:: INFORMATION SHOWN ::

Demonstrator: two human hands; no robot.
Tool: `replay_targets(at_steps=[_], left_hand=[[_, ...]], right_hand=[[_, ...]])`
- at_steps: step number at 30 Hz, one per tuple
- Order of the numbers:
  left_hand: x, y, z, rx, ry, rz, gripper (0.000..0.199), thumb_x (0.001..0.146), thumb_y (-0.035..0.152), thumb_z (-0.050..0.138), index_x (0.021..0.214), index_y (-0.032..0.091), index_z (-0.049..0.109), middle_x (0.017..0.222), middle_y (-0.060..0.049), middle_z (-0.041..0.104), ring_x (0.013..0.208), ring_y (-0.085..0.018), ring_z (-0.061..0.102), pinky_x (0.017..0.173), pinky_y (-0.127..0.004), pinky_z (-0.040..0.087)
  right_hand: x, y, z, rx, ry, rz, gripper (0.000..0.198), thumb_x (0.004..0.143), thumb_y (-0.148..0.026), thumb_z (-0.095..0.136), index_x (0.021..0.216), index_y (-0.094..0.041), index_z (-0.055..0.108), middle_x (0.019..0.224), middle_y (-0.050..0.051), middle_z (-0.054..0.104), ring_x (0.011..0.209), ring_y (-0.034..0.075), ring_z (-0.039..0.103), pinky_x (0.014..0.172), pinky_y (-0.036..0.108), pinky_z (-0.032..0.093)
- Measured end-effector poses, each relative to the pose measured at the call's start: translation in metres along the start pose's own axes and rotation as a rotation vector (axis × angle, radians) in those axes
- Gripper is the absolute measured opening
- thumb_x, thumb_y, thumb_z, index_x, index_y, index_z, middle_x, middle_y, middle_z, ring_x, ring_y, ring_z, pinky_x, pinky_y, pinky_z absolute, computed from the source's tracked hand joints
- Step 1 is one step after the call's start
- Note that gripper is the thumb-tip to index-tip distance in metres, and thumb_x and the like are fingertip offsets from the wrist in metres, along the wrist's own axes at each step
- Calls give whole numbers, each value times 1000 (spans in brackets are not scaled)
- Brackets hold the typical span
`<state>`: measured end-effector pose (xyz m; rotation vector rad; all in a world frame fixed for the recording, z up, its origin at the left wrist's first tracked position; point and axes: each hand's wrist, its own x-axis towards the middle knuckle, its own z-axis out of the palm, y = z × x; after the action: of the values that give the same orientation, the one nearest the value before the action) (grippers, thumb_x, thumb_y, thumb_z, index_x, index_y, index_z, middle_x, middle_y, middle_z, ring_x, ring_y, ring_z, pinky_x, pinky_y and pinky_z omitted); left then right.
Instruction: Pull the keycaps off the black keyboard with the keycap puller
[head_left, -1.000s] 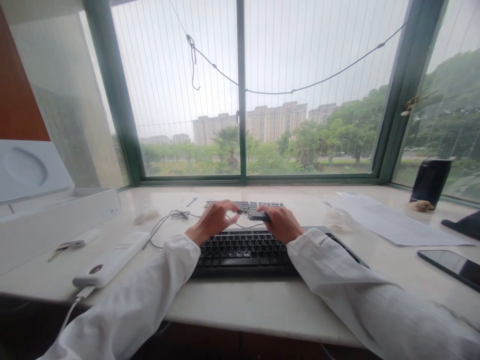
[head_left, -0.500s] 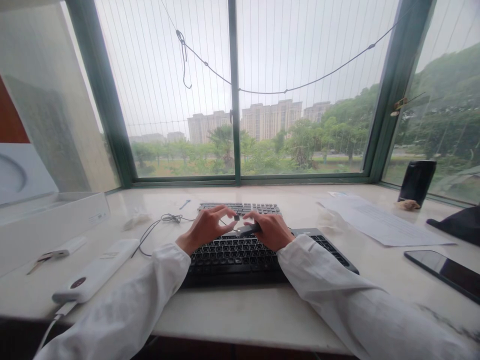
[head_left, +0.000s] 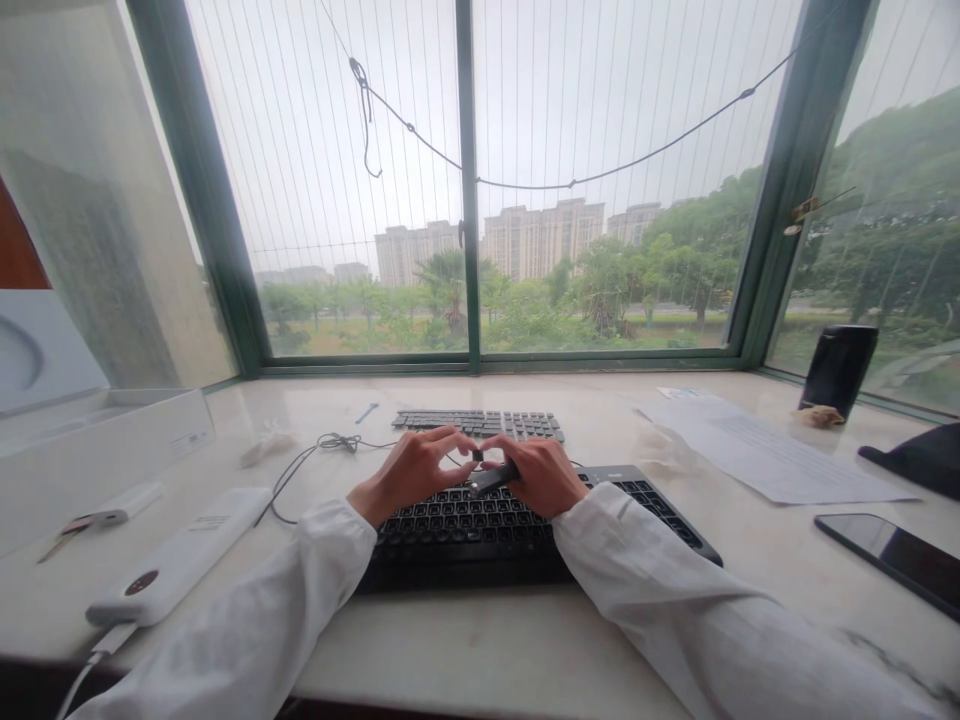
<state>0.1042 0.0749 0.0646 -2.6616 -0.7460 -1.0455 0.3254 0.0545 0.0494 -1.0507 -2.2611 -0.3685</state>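
A small black keycap [head_left: 478,455] is pinched between the thumb and forefinger of my left hand [head_left: 416,468]. My right hand [head_left: 541,474] is closed round a short dark tool [head_left: 491,480] whose tip points left; its exact kind is unclear. The right thumb and forefinger also meet at the keycap. Both hands hover over a black keyboard [head_left: 465,570], which shows bare switch sockets across much of its face. Behind the hands lie rows of grey keycaps [head_left: 450,422]. Part of the keyboard is covered by my hands and sleeves.
A cable [head_left: 289,475] runs to the left. Further left lie a white power bank [head_left: 180,560], a key with a white holder [head_left: 112,515] and an open white box [head_left: 135,430]. Paper [head_left: 780,455], a phone [head_left: 892,555] and a black can [head_left: 838,370] are on the right.
My hands have come closer together and slightly lower in view. The right fingertips now meet the left ones at the keycap, and the dark tool's tip has turned toward me.
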Motion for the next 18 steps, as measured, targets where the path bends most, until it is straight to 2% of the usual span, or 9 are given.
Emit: replay_targets(at_steps=[7,14,18], left_hand=[[1,-1,1,-1,-8,-9,16,87,31,58,96,20,65,88,-2,68,77,-13,65,72,-25,52],[-1,-2,2,16,-72,-14,17,89,33,55,98,21,63,90,-1,67,80,-13,64,73,-25,52],[-2,-6,6,90,-85,30,17,93,26,49,102,21,62,97,-2,67,85,-14,64,74,-25,52]], right_hand=[[-1,1,-1,-4,-1,-17,32,81,-20,56,112,-24,55,76,1,70,67,18,64,64,25,36],[-1,4,-1,-3,-12,-27,37,75,-14,58,110,-25,55,80,0,71,70,18,64,67,26,36],[0,2,-3,-4,-15,-18,33,76,-16,57,108,-25,55,78,0,71,69,18,64,67,27,36]])
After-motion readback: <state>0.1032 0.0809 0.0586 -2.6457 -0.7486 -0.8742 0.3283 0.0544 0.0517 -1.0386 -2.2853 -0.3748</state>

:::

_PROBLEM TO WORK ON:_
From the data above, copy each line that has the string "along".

_ANSWER SPACE:_
- Measured end-effector poses, each relative to the pose measured at the call's start: translation in metres along the start pose's own axes and rotation as a rotation vector (axis × angle, radians) in those axes
- Note that gripper is the thumb-tip to index-tip distance in metres, and thumb_x and the like are fingertip offsets from the wrist in metres, along the wrist's own axes at each step

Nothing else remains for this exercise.